La branche comtale de Puget (en italien, Poggetto) de la maison des Grimaldi, souveraine à Monaco, est issue du rameau d’Antibes dont la source est Antoine Grimaldi, amiral de la flotte génoise face à la République de Venise en 1353. Josué Grimaldi sera commandant de la forteresse de Pignerol. Philippe Grimaldi de Puget sera gouverneur chargé de l’éducation du prince de Carignan, le futur roi Charles Albert. Son fils Louis participera à la campagne de Russie de 1812 aux côtés de Napoléon. Les péripéties de la guerre d’indépendance italienne de 1848-1849 conduiront Eustache à l’exil en Belgique. Les Grimaldi de Puget résident aujourd’hui en France et en Belgique.
DENIS
3 novembre 2021 @ 22:39
Comme on dit, quand on déteste : » Il faut aimer » …
Caroline
3 novembre 2021 @ 23:19
Les céramiques sont très belles !
Gérard
4 novembre 2021 @ 00:25
Oui ce fut le château des Grimaldi.
Pascal🍄
5 novembre 2021 @ 08:50
Je prends le Nicolas de Stael , bien que ce ne soit pas le plus beau et je vous laisse le reste .

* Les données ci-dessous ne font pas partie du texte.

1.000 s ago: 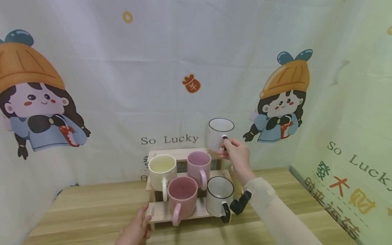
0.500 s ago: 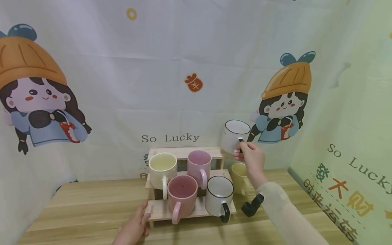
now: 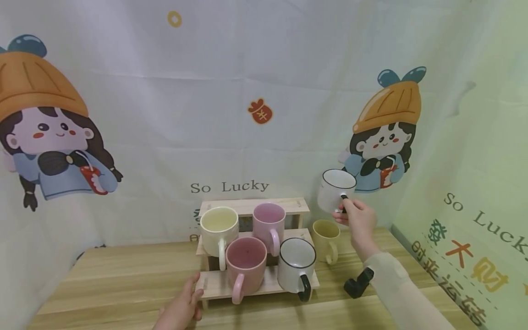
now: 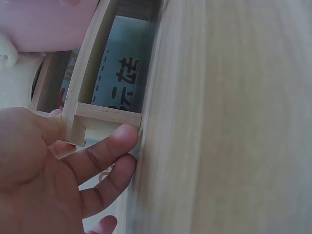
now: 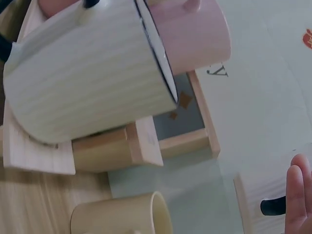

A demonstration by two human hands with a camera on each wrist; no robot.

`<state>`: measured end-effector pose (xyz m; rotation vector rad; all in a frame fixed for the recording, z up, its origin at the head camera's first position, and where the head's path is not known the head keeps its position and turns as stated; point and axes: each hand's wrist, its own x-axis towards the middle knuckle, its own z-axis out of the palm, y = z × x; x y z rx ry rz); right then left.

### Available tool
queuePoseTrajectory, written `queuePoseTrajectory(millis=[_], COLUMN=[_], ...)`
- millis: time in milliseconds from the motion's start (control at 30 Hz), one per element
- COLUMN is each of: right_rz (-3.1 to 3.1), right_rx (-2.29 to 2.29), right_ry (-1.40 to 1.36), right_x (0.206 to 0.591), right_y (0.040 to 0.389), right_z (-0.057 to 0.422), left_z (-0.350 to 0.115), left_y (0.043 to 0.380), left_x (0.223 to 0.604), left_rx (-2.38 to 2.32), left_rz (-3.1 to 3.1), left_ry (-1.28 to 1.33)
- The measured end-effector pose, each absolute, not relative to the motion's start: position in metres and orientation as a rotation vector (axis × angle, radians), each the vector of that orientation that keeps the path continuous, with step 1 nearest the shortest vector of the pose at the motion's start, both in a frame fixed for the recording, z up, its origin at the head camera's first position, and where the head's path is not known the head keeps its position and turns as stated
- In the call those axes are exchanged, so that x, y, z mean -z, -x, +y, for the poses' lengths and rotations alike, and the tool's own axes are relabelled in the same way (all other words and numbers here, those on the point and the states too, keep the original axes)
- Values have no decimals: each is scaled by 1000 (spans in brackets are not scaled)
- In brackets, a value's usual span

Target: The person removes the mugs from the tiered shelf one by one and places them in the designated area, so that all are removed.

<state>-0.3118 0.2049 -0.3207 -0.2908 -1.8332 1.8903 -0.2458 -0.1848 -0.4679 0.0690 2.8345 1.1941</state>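
My right hand (image 3: 360, 222) grips the black handle of a white mug (image 3: 337, 190) with a black rim, held in the air right of the three-tier wooden rack's (image 3: 257, 206) top tier. In the right wrist view, that hand's fingers (image 5: 297, 195) meet the handle at the lower right corner. My left hand (image 3: 181, 302) holds the left end of the rack's lowest tier. Its thumb lies at the board's edge and its fingers reach under it (image 4: 105, 151). The lowest tier bears a pink mug (image 3: 246, 266) and another black-rimmed white mug (image 3: 296, 266).
On the middle tier stand a cream mug (image 3: 218, 233) and a lilac-pink mug (image 3: 269, 224). A yellow mug (image 3: 326, 238) stands on the wooden table (image 3: 123, 275) right of the rack, below the held mug. A printed cloth (image 3: 185, 114) hangs behind and at the sides.
My right hand has carried the white mug rightward from over the top tier to past its right end, uncovering the yellow mug. My left hand stays at the rack.
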Motion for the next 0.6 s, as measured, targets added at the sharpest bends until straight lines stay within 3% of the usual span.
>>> queuePoseTrajectory(millis=[600], right_rz=[-1882], right_rx=[-1848], right_ry=[379], right_x=[356], right_y=[308], right_z=[252], left_z=[-184], left_y=[246], left_x=[469], left_rx=[-1160], left_rz=[2837], left_ry=[-57])
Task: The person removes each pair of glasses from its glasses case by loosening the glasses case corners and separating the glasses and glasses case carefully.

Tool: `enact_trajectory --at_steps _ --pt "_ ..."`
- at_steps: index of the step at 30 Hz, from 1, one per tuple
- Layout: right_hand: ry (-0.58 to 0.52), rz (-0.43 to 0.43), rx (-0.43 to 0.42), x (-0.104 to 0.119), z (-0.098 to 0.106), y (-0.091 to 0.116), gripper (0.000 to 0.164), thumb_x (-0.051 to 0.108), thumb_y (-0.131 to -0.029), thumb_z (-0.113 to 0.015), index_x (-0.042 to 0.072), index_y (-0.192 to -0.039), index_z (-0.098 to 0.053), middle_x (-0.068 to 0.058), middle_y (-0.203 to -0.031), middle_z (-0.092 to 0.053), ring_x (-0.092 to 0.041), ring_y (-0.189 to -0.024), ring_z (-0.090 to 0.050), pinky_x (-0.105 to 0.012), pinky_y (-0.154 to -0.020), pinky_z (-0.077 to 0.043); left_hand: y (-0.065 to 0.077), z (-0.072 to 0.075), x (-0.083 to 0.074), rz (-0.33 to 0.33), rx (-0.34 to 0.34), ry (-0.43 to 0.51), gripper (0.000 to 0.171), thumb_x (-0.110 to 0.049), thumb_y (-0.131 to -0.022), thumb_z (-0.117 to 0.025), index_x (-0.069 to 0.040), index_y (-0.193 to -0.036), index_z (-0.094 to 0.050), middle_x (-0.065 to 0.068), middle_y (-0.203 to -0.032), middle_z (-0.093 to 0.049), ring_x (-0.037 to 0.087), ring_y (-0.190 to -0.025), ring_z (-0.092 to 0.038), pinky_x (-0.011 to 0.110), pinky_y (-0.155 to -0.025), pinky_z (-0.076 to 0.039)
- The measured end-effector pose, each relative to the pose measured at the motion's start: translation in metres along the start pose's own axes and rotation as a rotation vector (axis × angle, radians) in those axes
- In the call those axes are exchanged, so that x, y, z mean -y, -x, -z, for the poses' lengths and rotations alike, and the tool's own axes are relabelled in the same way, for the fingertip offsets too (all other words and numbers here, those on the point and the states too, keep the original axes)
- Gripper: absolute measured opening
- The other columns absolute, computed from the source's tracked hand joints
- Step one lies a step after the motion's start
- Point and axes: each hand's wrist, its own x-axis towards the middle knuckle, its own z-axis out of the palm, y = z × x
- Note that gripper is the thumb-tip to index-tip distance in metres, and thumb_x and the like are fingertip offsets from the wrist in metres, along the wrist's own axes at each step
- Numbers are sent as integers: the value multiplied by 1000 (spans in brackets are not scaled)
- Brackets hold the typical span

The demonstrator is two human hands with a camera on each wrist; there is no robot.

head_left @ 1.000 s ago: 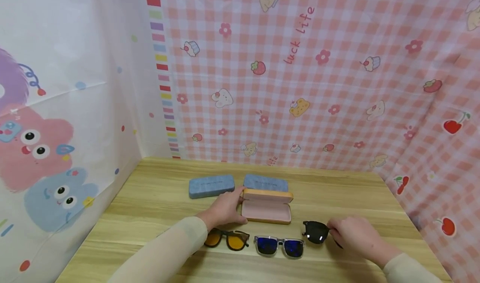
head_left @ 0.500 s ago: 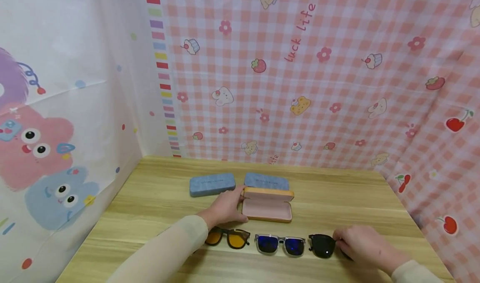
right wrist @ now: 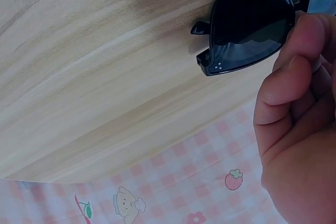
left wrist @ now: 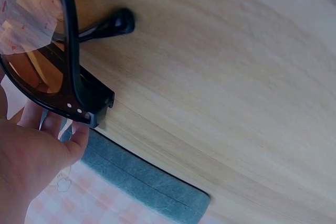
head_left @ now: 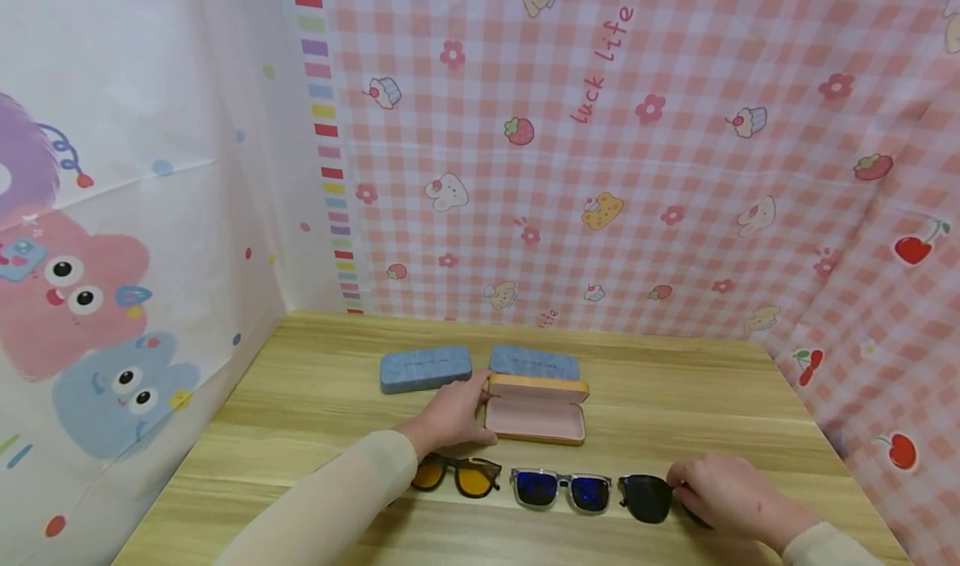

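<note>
My left hand (head_left: pixel 448 416) grips the left end of an open glasses case (head_left: pixel 536 421), orange outside and pink inside. With thumb and fingers my right hand (head_left: pixel 723 489) pinches a pair of black sunglasses (head_left: pixel 647 498) near the bridge, low at the table's right; the hand hides part of the far lens. Left of it lie clear-framed sunglasses (head_left: pixel 562 491) with blue lenses. Dark-framed glasses with orange lenses (head_left: pixel 476 477) lie below my left wrist, partly covered by the sleeve. The right wrist view shows the black sunglasses (right wrist: pixel 252 27) close up, fingertips against the frame.
Two closed blue glasses cases stand at the back: a left one (head_left: pixel 426 369) and a right one (head_left: pixel 536 361), partly behind the open case. The wooden table (head_left: pixel 675 383) meets a pink checked cloth (head_left: pixel 555 174) behind and a white printed cloth (head_left: pixel 187 241) at left.
My right hand has moved the black sunglasses right and down, level with the other two pairs, and they now look almost still. My left hand stays on the open case.
</note>
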Motion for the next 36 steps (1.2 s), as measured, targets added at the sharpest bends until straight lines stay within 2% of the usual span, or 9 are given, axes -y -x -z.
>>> enact_trajectory --at_steps 5,9,17,23,28,32,36 --pt "-10 -18 3 0 1 -1 8 16 -91 -83 21 -95 -78 13 -86 -76 3 -73 -63 -30 -61 -54 0 1 0 2 2 -4 104 -34 -81 -97 -10 -162 -37 11 -138 -74 31 -124 -71 48 -106 -58" --pt "-67 -60 32 0 6 -3 11 20 -93 -82 16 -103 -78 9 -89 -79 1 -76 -68 -29 -62 -55 -1 0 0 12 0 -1 105 -33 -80 -97 -10 -163 -36 11 -139 -74 31 -126 -70 49 -108 -57" --pt "-139 -92 26 5 29 -14 21 27 -98 -78 12 -114 -77 19 -70 -61 6 -58 -47 -22 -52 -40 -1 0 1 18 -9 7 106 -34 -79 -97 -11 -163 -37 11 -138 -74 31 -127 -70 48 -109 -56" --pt "-156 -70 -33 11 49 -31 27 29 -100 -76 9 -119 -75 19 -68 -58 6 -56 -46 -20 -52 -41 -1 1 2 16 -12 10 105 -35 -79 -97 -11 -163 -37 11 -138 -74 31 -127 -70 48 -108 -57" --pt "-126 -125 -58 17 56 -49 31 35 -101 -74 12 -122 -75 18 -70 -58 4 -56 -47 -21 -54 -42 0 1 1 22 -4 20 105 -35 -80 -97 -12 -163 -37 11 -139 -73 31 -127 -69 48 -109 -56" --pt "-125 -184 -59 20 57 -66 36 38 -103 -72 10 -126 -74 14 -75 -63 0 -60 -52 -24 -58 -46 0 1 1 32 4 25 105 -35 -80 -97 -12 -163 -37 10 -139 -73 31 -128 -69 48 -109 -56" --pt "-130 -216 -93 23 56 -84 41 41 -104 -70 9 -129 -73 11 -81 -67 -2 -65 -55 -27 -61 -48 0 -1 0 37 8 17 105 -35 -81 -96 -11 -163 -37 10 -138 -74 31 -127 -70 48 -109 -56"
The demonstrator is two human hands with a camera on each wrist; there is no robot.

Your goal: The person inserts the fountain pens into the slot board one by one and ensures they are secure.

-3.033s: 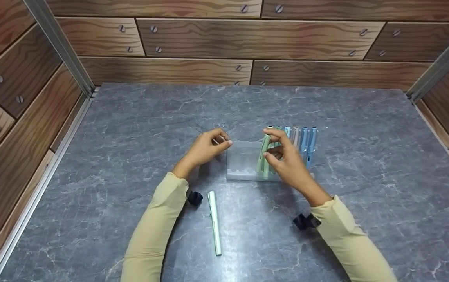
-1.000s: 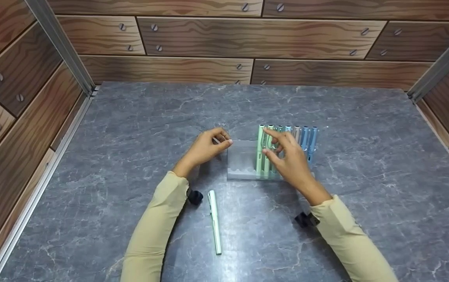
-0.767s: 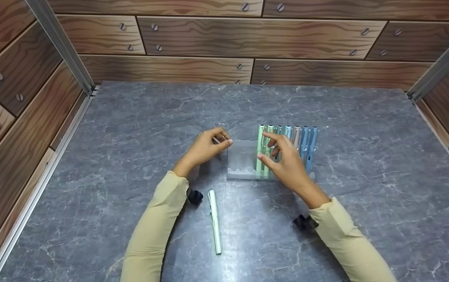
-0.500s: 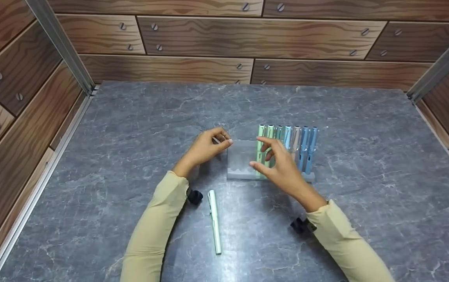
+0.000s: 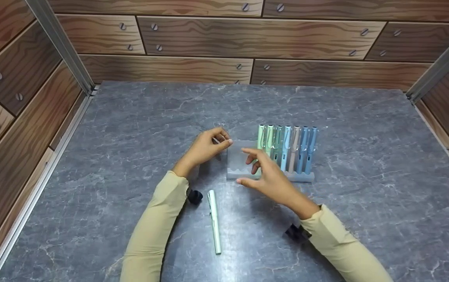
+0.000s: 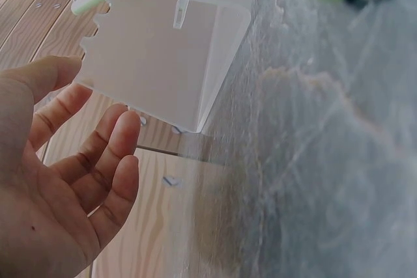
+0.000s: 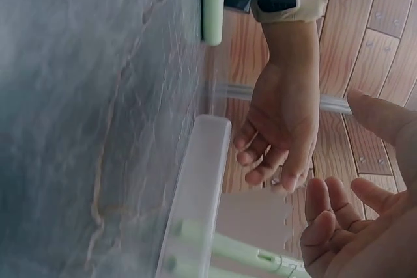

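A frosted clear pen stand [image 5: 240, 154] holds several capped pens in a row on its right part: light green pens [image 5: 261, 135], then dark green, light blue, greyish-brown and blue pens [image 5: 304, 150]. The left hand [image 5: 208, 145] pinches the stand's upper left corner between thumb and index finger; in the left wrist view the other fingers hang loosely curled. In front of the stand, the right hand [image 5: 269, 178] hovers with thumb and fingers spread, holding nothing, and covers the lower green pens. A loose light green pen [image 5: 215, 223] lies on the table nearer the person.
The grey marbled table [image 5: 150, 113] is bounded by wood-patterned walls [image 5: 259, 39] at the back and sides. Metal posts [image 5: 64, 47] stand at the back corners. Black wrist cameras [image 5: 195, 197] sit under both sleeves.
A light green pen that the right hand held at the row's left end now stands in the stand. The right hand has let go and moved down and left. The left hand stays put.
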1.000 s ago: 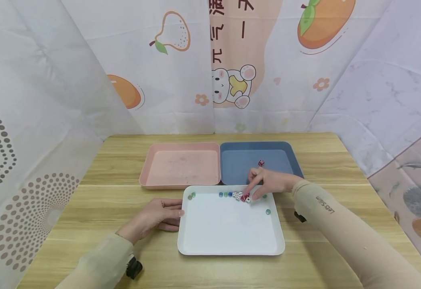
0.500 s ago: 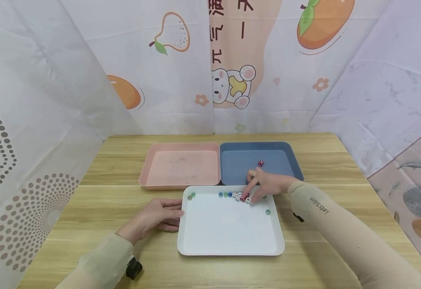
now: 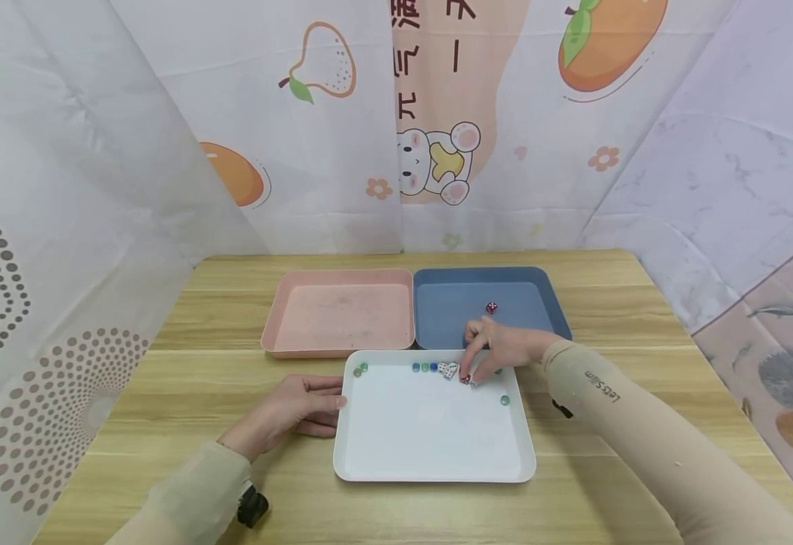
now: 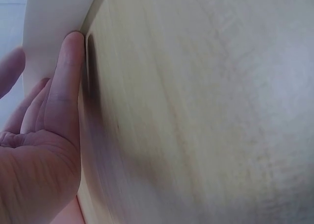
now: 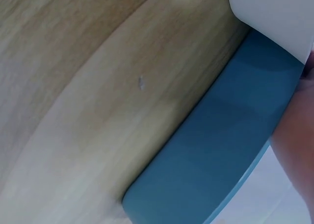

Nous avions une connaissance qui avait fait les beaux arts et qui lors d’un voyage avait visité l’atelier de Picasso à Vallauris avant qu’il ne devienne internationalement connu ; elle avait repéré une petite table qui lui plaisait beaucoup ,elle aurait pu se l’offrir mais le prix lui paraissait quand même déraisonnable et elle a renoncé.